§ Work to complete:
Check each line of the data for "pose" and select those that have it.

§ Data extracted from a collection:
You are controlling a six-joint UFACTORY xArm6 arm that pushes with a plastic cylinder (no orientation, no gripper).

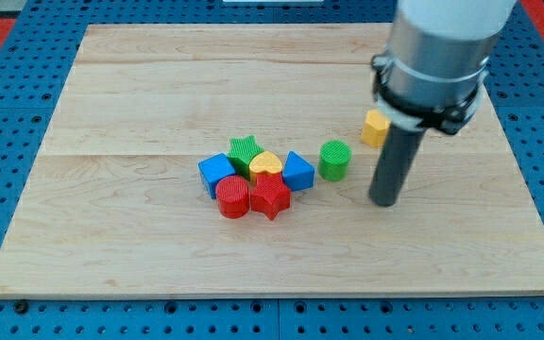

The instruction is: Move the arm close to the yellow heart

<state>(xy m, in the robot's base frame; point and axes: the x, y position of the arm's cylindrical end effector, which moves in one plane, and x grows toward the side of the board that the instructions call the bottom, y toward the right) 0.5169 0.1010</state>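
Observation:
The yellow heart (266, 163) lies in a tight cluster near the board's middle, between a green star (244, 148) and a blue triangle (298, 171). My tip (383, 201) rests on the board to the right of the cluster, well apart from the heart. A green cylinder (334, 160) stands between the tip and the cluster. The arm's grey body (437, 52) rises at the view's top right.
A blue cube (217, 174), a red cylinder (233, 197) and a red star (271, 197) fill the cluster's left and lower side. A yellow block (375, 127) sits above the tip, partly hidden by the arm. The wooden board (111, 85) lies on a blue pegboard.

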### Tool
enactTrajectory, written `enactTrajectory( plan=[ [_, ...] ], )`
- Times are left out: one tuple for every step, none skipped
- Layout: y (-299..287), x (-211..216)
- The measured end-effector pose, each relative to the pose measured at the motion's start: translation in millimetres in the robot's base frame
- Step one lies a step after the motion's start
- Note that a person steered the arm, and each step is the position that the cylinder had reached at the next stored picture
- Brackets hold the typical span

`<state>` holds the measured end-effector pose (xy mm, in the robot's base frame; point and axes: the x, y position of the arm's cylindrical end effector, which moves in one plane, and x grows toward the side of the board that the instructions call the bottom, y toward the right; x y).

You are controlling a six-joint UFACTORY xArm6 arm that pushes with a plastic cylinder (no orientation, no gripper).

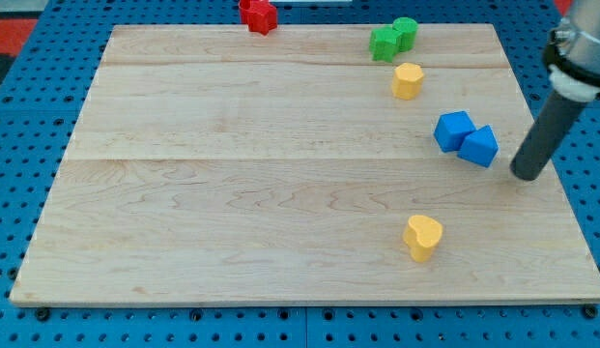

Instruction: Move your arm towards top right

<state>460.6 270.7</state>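
Poised at the wooden board (280,193)'s right edge, gripperless, my tip (528,177) just right of the two touching blue blocks (467,138); best steered straight up the right margin toward the top-right corner, clear of the yellow block (408,80) and green blocks (392,39).

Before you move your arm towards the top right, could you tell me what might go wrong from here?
My tip already sits near the view's right edge of the wooden board, so a long move up and right could carry it off the board. The two blue blocks lie just to the view's left of my tip; drifting leftward might nudge them. The green blocks and yellow block near the top seem safely left of my path.
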Motion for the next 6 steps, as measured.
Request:
enactTrajectory(
  plan=[
    [40,-63],
    [41,-109],
    [41,-141],
    [47,-153],
    [66,-153],
    [72,-153]
  ],
)
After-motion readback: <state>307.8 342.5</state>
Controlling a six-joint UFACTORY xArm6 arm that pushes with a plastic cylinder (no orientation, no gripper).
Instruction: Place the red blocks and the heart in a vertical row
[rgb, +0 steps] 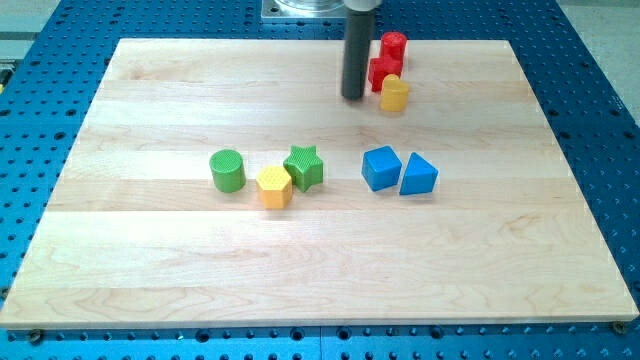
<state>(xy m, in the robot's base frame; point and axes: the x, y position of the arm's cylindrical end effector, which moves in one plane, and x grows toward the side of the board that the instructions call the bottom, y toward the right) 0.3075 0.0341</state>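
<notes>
1. We see our tip (352, 97) resting on the wooden board (150, 270) at the far side, just left of a small cluster of three blocks.
2. We carry no gripper: the arm ends in a plain dark rod, so nothing spreads, presses together or pinches here.
3. The red cylinder (394, 45) stands farthest back, close to the board's far edge.
4. A second red block (383, 72), its shape hard to make out, sits just in front of the cylinder and appears to touch it.
5. The yellow heart (395, 94) lies nearest of the three, slightly right of the second red block and against it.
6. Together these three form a short line running from far to near, a little crooked.
7. Our tip stands just beside the second red block and the heart, on their left; we cannot tell whether it touches either.
8. Well apart, near the board's middle, we find a green cylinder (228, 171), a yellow hexagon (274, 186) and a green star (304, 167), the last two touching.
9. To their right sit a blue cube (381, 168) and a blue triangular block (418, 175), side by side.
</notes>
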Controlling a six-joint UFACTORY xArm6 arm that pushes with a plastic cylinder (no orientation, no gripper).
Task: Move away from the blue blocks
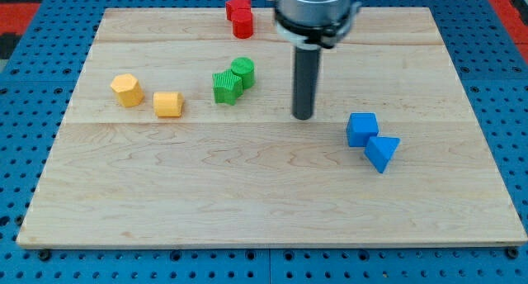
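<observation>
A blue cube [361, 128] and a blue triangular block [382, 152] lie touching each other at the right of the wooden board [247, 201]. My tip [303, 115] stands on the board a short way to the left of the blue cube, apart from it. The rod rises straight up to the arm's dark flange at the view's top.
A green star-shaped block [226, 87] and a green cylinder [243, 72] touch, left of my tip. A yellow hexagonal block [127, 90] and a yellow cube-like block [168, 104] lie at the left. Two red blocks [240, 16] sit at the top edge.
</observation>
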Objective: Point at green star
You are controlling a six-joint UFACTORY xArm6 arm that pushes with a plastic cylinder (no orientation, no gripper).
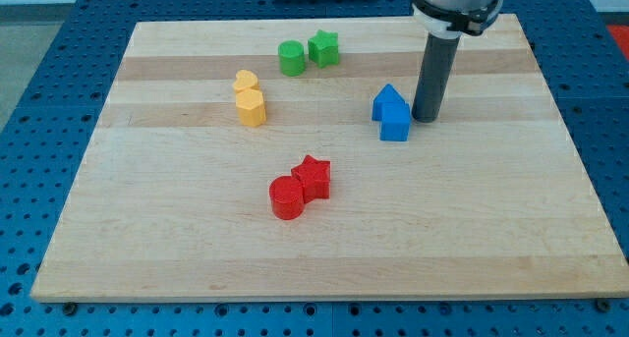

§ Task answer:
- The measured end-effector pose, each relative to the pose measured at the motion's start: translation in millimetres in the robot's base frame
`<state>` holds the measured end-effector pose (xy mm, in the robot's base frame; point and axes: the x, y position of the arm's cylindrical end effector, which moves in one plane, and x grows toward the side of the board that the instructions call the bottom, y toward the right; x y).

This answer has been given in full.